I had little or no problems with my beliefs as an 18 year old convert to the Jehovah's Witness religion. Fair enough, there were a few things that I found a bit wacky & odd, but I was on the road to life. I couldn't give a rats arse about many things. I had found the truth & I was working my way up the JW ladder of approval & appearance.
I was a silly little boy really. Little experience of life. And cockey and arrogant. How I cringe when I look back at my younger years. Always ready to give an opinion on things that I knew nothing about.
After a number of years of adult life, my JW beliefs had come to be rather fractious to me. Many things just didn't sit right. I suppose life was teaching me lessons & I became conflicted as I tried to reconcile what I was seeing in the real world with my what I was being taught at the Kingdom Hall.
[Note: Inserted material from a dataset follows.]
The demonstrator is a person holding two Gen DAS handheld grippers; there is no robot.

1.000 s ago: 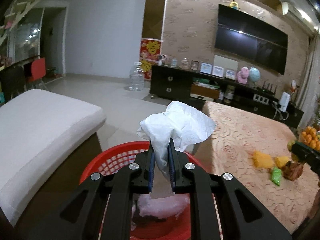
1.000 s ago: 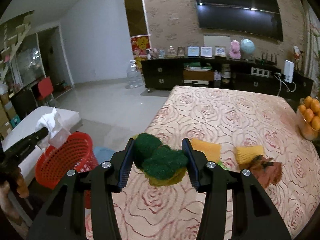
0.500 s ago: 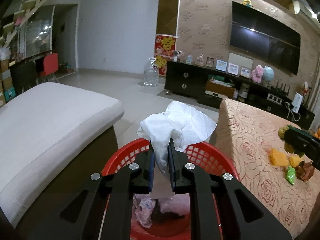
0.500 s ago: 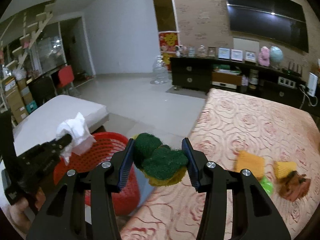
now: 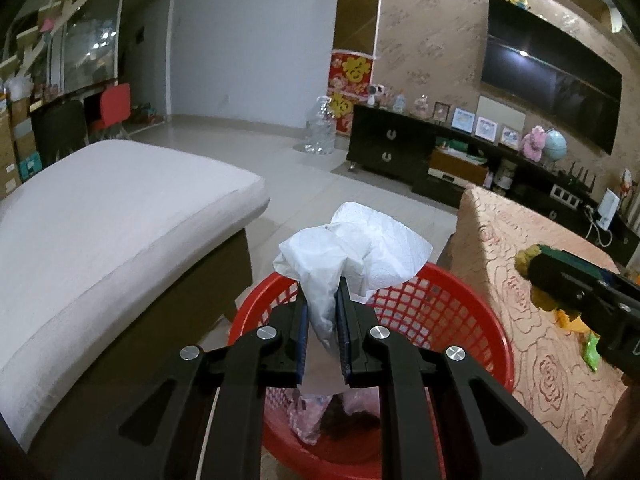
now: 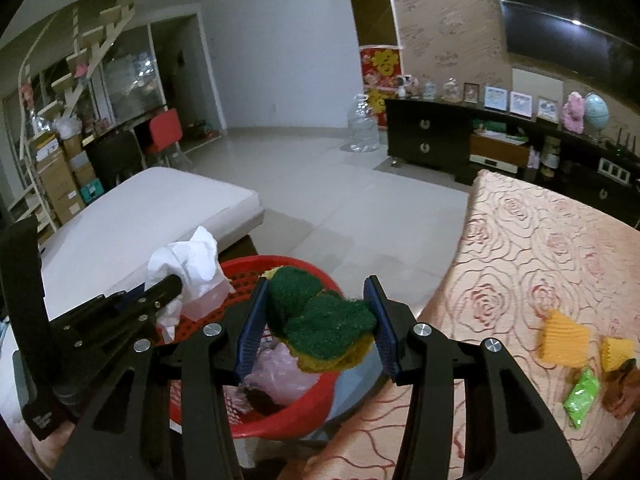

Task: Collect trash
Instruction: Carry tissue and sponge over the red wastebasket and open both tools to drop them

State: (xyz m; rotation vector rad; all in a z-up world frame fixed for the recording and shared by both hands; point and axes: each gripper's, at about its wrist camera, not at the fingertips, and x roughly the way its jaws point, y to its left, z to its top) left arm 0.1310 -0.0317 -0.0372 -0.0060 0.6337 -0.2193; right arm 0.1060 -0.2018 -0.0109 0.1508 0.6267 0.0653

Then - BOOM! I had my firstborn baby girl. What a prize! I always remember looking at her after she had been bathed the next day. I looked into her eyes & saw such beuty. Such vulnerability. I was in love. My life now revolved around this wonderful little girl.
The truth is that I realised there & then that I would do anything for my girl. No man, religion or book was going to be able to overpower or supress my natural inclination to love, protect & admire this offspring of mine. I knew that the love that was supposed to be due to god came nowhere near what I felt for my daughter. I was living on borrowed time, in terms of my lifespan as a Jehovahs Witness.
Around about 2002, an elder asked my if I could read from the platform a KM article. I agreed, not recalling what article it actually was. Upon looking at it, I realised that I had agreed to read the 'shunning of disfellowshiped relatives' article. I had already mentally scanned it & it made me feel uncomfortable to say the least.
The words in that article are callous, brutal & devoid of any hint of natural affection. I remember reading it on the platform & sitting down to digest what I had read as the meeting proceeded around me. I looked up to my baby girl & knew that under no circumstances could I ever shun her in her teenage or adult life for sins of the flesh or other silly 'crimes' that are deemed so by the WTS.
How can any loving parent shun their own flesh & blood?
My life as a JW was over there and then. For a further 4 years after reading that shit I simply went through the motions of being a JW. My emotions were torn between what I naturally felt as a parent & what I was being taught at the Kingdom Hall. Conflict, conflict, conflict. All the way. It was a terrible time.
I look at my children thesedays (I had a son in 2004) & sometimes I just simply watch them & listen to them. I don't have to say anything. They just talk. I love them so much that when I hear them talk & listen to their beutiful expressions I can many times feel tears well up in my eyes - just because I love them so much that it overwhelms me.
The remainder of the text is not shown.